Compensation for Service-Connected Disability, and 64.110, Veterans 
Dependency and Indemnity Compensation for Service-Connected Death.

Signing Authority

    The Secretary of Veterans Affairs, or designee, approved this 
document and authorized the undersigned to sign and submit the document 
to the Office of the Federal Register for publication electronically as 
an official document of the Department of Veterans Affairs. John R. 
Gingrich, Chief of Staff, Department of Veterans Affairs, approved this 
document on July 6, 2011, for publication.
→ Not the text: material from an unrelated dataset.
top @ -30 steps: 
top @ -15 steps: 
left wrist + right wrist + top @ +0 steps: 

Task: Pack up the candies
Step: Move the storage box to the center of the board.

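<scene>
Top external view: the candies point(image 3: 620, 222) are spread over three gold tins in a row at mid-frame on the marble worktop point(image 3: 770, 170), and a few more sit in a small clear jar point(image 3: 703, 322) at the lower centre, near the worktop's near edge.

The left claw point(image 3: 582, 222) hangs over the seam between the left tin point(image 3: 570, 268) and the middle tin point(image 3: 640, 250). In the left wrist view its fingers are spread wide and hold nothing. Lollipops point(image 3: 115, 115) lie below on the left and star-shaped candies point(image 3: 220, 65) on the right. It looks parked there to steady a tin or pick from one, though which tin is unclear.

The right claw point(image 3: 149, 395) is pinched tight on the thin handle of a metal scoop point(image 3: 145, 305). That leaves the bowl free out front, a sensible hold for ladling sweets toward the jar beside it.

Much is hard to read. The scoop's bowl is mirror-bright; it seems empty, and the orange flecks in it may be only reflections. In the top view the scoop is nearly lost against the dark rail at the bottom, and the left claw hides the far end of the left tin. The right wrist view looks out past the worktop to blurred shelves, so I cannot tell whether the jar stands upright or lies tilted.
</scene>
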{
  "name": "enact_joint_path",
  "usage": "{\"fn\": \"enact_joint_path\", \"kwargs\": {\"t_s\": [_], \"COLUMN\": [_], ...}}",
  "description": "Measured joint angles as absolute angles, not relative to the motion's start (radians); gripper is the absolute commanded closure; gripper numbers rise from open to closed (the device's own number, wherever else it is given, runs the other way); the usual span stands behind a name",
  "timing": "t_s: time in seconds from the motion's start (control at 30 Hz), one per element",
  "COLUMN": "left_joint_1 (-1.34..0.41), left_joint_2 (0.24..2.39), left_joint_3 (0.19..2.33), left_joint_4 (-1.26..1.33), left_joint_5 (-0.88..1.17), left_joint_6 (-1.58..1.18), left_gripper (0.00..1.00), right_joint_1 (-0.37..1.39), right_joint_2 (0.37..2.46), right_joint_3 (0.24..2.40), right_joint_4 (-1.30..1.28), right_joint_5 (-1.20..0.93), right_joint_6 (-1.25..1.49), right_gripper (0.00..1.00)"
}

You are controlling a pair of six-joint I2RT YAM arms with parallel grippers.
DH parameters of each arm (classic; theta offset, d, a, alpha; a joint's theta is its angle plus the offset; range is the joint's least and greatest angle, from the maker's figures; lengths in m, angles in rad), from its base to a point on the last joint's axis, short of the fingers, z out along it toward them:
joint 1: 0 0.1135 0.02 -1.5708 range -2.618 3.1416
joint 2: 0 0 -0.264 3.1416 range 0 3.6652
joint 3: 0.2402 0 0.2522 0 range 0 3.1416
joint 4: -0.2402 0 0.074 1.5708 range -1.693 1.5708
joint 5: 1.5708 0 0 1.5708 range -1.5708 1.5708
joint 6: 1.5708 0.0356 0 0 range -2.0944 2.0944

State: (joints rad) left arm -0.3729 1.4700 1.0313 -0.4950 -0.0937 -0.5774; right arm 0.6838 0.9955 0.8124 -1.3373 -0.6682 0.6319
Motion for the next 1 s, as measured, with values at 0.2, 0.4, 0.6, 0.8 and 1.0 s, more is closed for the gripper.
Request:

List of Subjects in 38 CFR Part 3

    Administrative practice and procedure, Claims, Disability benefits, 
Health care, Veterans, Vietnam.

    Dated: July 12, 2011.
Robert C. McFetridge,
Director, Regulation Policy and Management, Office of the General 
Counsel, Department of Veterans Affairs.

    For the reasons set out in the preamble, VA amends 38 CFR part 3 as 
follows:

PART 3--ADJUDICATION

Subpart A--Pension, Compensation, and Dependency and Indemnity 
Compensation

0
1. The authority citation for part 3, subpart A continues to read as 
follows:

    Authority:  38 U.S.C. 501(a), unless otherwise noted.


0
2. Amend Sec.  3.317 by revising paragraph (a)(2)(i)(B)(3) and adding a 
note to paragraph (a)(2)(i)(B)(3) to read as follows:


Sec.  3.317  Compensation for certain disabilities due to undiagnosed 
illnesses.

    (a) * * *
    (2) * * *
    (i) * * *
    (B) * * *
    (3) Functional gastrointestinal disorders (excluding structural 
gastrointestinal diseases).

    Note to paragraph (a)(2)(i)(B)(3):
     Functional gastrointestinal disorders are a group of conditions 
characterized by chronic or recurrent symptoms that are unexplained 
by any structural, endoscopic, laboratory, or other objective signs 
of injury or disease and may be related to any part of the 
gastrointestinal tract. Specific functional gastrointestinal 
disorders include, but are not limited to, irritable bowel syndrome, 
functional dyspepsia, functional vomiting, functional constipation, 
functional bloating, functional abdominal pain syndrome, and 
functional dysphagia. These disorders are commonly characterized by 
symptoms including abdominal pain, substernal burning or pain, 
nausea, vomiting, altered bowel habits (including diarrhea, 
constipation), indigestion, bloating, postprandial fullness, and 
painful or difficult swallowing. Diagnosis of specific functional 
gastrointestinal disorders is made in accordance with established 
medical principles, which generally require symptom onset at least 6 
months prior to diagnosis and the presence of symptoms sufficient to 
diagnose the specific disorder at least 3 months prior to diagnosis.